Radical US sports writer Dave Zirin asks why a major multinational corporation is sponsoring football (soccer) teams in illegal Israeli settlements.

“Palestinian footballers are routinely forced to endure Israeli military raids and tear gas on our fields, denied by Israel our right to travel to matches, and have seen our teammates killed and our stadiums bombed. I was jailed by the Israeli occupation for three years without charge or trial and released only after a 96-day hunger strike and worldwide outcry...

“All the while, the IFA [Israel Football Association] holds matches in illegal Israeli settlements, which rob us of our land, water, resources and livelihoods. Adidas’ sponsorship of the IFA prominently places its iconic logo on Israel’s abuses of our rights.”

These are the words of former Palestinian national team player Mahmoud Sarsak, whose jailing by Israel in 2009 and subsequent hunger strike in 2012 launched an international solidarity campaign that eventually won his freedom.

Along with 130 Palestinian sports clubs, Sarsak added his name to an open letter to Adidas, urging it to cease its sponsorship of the IFA over its acceptance of teams that form in illegal Israeli settlements in the Palestinian territories.

The IFA encourages the creation of even more teams in the illegal settlements, despite the condemnation of these actions by the United Nations. This is using the “beautiful game” as a tool of ethnic cleansing and displacement of communities.

The IFA is able to do this in part because it is backed financially by Adidas, a global corporation, with a brand value — according to Forbes — of US$6.8 billion.

In an open letter to Adidas CEO Kasper Rørsted, the 130 Palestinian sports clubs accused Adidas of whitewashing human rights abuses and openly flouting UN Security Council Resolution 2334, which “denounces Israeli settlements as flagrant violations of international law”.
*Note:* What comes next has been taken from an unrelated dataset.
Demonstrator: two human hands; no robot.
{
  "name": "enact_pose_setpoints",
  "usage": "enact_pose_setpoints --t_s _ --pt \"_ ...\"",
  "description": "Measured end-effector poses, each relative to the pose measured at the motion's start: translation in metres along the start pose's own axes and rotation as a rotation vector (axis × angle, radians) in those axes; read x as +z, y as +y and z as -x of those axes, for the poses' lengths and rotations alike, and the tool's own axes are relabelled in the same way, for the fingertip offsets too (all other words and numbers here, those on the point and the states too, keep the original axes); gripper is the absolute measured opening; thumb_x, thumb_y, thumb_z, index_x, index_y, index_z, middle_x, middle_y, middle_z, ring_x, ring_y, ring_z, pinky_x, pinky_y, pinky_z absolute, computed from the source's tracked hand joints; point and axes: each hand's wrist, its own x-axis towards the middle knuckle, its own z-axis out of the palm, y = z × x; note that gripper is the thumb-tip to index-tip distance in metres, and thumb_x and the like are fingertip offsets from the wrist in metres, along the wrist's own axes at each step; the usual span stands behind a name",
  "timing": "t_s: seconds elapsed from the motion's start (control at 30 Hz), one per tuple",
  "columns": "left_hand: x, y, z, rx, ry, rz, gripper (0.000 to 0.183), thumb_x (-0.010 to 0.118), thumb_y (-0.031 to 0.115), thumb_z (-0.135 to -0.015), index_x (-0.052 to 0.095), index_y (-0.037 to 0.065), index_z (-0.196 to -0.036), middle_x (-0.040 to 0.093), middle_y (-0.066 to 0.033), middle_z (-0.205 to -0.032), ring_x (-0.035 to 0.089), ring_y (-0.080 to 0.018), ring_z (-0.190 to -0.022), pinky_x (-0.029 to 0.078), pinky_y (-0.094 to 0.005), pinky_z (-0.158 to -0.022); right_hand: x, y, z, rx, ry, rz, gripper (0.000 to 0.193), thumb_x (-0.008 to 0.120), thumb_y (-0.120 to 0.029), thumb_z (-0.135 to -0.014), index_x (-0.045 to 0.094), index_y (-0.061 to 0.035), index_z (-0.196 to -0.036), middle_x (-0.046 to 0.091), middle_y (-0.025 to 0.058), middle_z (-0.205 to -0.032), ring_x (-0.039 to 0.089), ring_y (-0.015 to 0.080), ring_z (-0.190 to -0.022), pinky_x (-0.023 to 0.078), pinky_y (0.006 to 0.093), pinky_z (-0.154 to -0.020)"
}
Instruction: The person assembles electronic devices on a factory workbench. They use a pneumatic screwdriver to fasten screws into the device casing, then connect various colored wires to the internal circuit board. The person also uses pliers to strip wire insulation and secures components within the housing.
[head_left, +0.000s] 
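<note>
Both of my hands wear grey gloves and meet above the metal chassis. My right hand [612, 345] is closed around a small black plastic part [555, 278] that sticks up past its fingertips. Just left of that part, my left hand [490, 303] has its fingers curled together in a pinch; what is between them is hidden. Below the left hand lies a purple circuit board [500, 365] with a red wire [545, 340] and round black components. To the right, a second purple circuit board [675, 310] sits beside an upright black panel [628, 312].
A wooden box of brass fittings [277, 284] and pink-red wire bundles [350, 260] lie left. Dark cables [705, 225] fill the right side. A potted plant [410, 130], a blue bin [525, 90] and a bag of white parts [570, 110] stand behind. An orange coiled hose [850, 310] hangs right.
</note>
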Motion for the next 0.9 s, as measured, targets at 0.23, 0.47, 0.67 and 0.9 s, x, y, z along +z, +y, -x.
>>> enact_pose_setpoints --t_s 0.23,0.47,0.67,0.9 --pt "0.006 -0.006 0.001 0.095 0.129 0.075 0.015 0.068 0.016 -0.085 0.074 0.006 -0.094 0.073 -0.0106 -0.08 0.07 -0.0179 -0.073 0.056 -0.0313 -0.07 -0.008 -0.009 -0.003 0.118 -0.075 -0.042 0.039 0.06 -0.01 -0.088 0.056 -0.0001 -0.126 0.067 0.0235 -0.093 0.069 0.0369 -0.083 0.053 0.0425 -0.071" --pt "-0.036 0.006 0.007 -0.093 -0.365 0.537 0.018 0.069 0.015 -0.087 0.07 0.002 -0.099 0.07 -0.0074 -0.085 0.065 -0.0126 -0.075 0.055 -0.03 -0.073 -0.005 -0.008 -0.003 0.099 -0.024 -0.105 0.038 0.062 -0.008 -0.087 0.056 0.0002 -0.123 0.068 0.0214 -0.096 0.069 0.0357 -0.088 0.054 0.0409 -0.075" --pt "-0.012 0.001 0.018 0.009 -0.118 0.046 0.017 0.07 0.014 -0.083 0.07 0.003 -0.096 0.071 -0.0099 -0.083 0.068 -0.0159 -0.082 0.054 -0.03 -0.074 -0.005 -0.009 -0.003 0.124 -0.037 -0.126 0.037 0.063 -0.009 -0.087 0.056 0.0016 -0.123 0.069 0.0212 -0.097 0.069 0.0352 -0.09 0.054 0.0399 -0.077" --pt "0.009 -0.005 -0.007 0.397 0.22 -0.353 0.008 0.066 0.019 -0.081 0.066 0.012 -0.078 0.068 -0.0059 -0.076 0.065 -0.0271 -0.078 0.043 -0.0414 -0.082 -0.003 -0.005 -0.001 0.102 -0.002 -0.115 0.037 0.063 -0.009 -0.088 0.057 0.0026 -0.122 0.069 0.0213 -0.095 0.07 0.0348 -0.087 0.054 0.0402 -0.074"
The letter threatens an international boycott campaign against Adidas if it does not cease its support for the IFA for as long as the IFA continues to organise teams among the settlements. Signatories to the letter include the storied Jenin Athletic Club, which, founded in 1940, is the oldest Palestinian sports group in the West Bank, predating the founding of the state of Israel by eight years.

The question is whether a boycott campaign could provoke some of Adidas’s athletes to say or do something about the settlements. International football has long been a place where players have spoken out for Palestinian rights, and Adidas is also the sponsor of dozens of some of the most famous soccer players on Earth, including Uruguay’s Luis Suarez and Argentine great Lionel Messi.

An international campaign could also ricochet into US sport as well. NFL players who are human billboards for Adidas include Green Bay Packers quarterback Aaron Rodgers and Dallas Cowboys QB Dak Prescott. NBA players sponsored by Adidas include James Harden and Derrick Rose.

Rose in particular has been outspoken in his support of the Black Lives Matter movement, being the first player to wear an “I Can’t Breathe” shirt after the police killing of Eric Garner in 2014. Will Rose become another athlete to see the connections between the Black Lives Matter struggle and the suppression of Palestinian rights, as activists across the world continue to make connections between these two struggles?

Adidas and the IFA have been put on notice: Sport will not be used as a tool of displacement or ethnic cleansing without confrontation and conflict. This story won’t remain on the athletic field, and the more attention it receives, the more Adidas will feel compelled to respond.